In a 2017 review of the effects of acute caffeine intake on insulin sensitivity and glycemic control, several studies found that caffeine can actually increase blood glucose levels 7.
And high blood sugar also spikes insulin—an anabolic or storage hormone. Of all the roles of insulin, it’s really good at storing fat in the belly.
Keeping insulin levels high can decrease your cell’s sensitivity to insulin, which results in something called insulin resistance. In order to lose weight and keep it off, you want your cells to be insulin sensitive.
As such, caffeine has the potential to cause insulin resistance, which leads to weight gain. One systematic review and meta-analysis concluded that excessive caffeine intake can reduce insulin sensitivity in healthy subjects short term, potentially creating high blood sugar and resulting in an increased risk of metabolic dysfunction 8.
However, you have to keep in mind that the weight gain side effects of pre-workouts are dose-dependent.
If you’re creatine loading and going hard in the gym, the chances are that you’ll put on some lean muscle, whereas if you’re taking three scoops of pre-workout daily equating to upwards of 500mg+ of caffeine, then your blood sugar, nervous system, and metabolism are probably going to take a bit of a hit.
Factors That Contribute To Weight Gain
Other factors can contribute to weight gain if you’re supplementing with pre-workout daily:
1. Water Retention
Your body mass will vary depending on how much water your cells are holding on to. That’s why you’re often at your lowest in the morning, and weight progressively increases throughout the day. Pre-workout supplements can also affect water content depending on the ingredients used. For example, caffeine and creatine will alter how much water your body is holding on to.
2. Scale Mass
Your body mass comprises several different factors—muscle, air, fat, urine, blood, tissue, and neutral matter—and the relative amounts of these are going to cause your weight to fluctuate. Effects of intense workouts can increase your scale mass due to things like inflammation, post-workout hydration, and intestinal by-products.
With all of that said, a pre-workout is one of the best supplements you can add to your training stack, and despite what some people may tell you, it’s not going to cause you to gain weight directly.
However, by enhancing your performance and subsequently the results you see, weight gain in the form of increased muscle mass is a real possibility.
- AR Jagim, PS Harty, CL Common Ingredient Profiles of Multi-Ingredient Pre-Workout Supplements. Nutrients. 2019;11(2):254.
- JJ Outlaw, CD Wilborn, AE Smith-Ryan, et al. Acute effects of a commercially-available pre-workout supplement on markers of training: a double-blind study.J Int Soc Sports Nutr. 2014;11:40.
- J Antonio, JR Stout, D Kalman. Essentials of Creatine in Sports and Health.Humana Press, Inc, Totowa, NJ; 2008.
- RB Kreider, CD Wilborn, L Taylor, et al. ISSN exercise & sport nutrition review: research & recommendations.J Int Soc Sports Nutr. 2010;7:7.
- CP Sharp, DR Pearson. Amino acid supplements and recovery from high-intensity resistance training. J Strength Cond Res. 2010;24(4):1125-1130.

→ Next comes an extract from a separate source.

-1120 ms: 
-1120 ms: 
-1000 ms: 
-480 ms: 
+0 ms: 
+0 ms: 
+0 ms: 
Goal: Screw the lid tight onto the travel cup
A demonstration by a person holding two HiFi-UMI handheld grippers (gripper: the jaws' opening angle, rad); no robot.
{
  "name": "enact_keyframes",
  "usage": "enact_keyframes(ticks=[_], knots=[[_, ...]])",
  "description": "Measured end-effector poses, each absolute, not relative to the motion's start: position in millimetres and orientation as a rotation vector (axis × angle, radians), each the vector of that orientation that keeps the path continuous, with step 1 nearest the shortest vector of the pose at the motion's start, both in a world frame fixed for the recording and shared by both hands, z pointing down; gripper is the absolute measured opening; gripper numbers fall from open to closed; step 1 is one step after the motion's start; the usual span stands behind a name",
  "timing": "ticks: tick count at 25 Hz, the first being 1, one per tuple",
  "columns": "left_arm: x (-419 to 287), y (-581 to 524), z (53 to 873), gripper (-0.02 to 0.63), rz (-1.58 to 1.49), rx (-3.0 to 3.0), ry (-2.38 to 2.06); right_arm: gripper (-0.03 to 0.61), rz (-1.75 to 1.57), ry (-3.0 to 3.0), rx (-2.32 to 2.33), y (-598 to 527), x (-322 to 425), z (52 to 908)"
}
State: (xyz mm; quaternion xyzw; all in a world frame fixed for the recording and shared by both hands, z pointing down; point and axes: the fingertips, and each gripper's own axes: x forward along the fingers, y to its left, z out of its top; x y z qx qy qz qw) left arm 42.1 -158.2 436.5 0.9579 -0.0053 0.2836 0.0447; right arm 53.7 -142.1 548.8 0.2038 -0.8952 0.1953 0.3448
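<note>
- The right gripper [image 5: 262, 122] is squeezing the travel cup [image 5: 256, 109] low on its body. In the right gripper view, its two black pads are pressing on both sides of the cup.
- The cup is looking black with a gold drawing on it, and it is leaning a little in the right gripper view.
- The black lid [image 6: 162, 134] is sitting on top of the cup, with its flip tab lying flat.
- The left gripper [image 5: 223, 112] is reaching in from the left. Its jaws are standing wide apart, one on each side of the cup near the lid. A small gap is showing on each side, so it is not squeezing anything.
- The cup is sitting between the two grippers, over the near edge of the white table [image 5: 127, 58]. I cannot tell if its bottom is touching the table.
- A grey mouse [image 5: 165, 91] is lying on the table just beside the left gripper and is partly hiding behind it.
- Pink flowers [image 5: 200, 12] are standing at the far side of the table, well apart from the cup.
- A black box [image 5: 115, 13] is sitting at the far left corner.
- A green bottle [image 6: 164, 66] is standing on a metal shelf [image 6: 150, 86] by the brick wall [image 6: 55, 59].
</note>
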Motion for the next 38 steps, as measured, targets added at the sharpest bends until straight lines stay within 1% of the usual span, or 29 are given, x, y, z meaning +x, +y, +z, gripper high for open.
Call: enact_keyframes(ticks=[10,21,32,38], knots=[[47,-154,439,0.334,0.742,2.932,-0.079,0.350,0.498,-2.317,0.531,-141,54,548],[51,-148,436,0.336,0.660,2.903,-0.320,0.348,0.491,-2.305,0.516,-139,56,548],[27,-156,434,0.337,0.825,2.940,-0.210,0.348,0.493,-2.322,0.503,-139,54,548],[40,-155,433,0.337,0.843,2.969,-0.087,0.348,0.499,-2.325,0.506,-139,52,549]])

- TW Buford, RB Kreider, JR Stout, et al. International Society of Sports Nutrition position stand: creatine supplementation and exercise.J Int Soc Sports Nutr. 2007;4:6.
- L Dewar, R Heuberger. The effect of acute caffeine intake on insulin sensitivity and glycemic control in people with diabetes.Diabetes Metab Syndr. 2017;11 Suppl 2:S631-S635.
- X Shi, W Xue, S Liang, J Zhao, X Zhang. Acute caffeine ingestion reduces insulin sensitivity in healthy subjects: a systematic review and meta-analysis.Nutr J. 2016;15(1):103.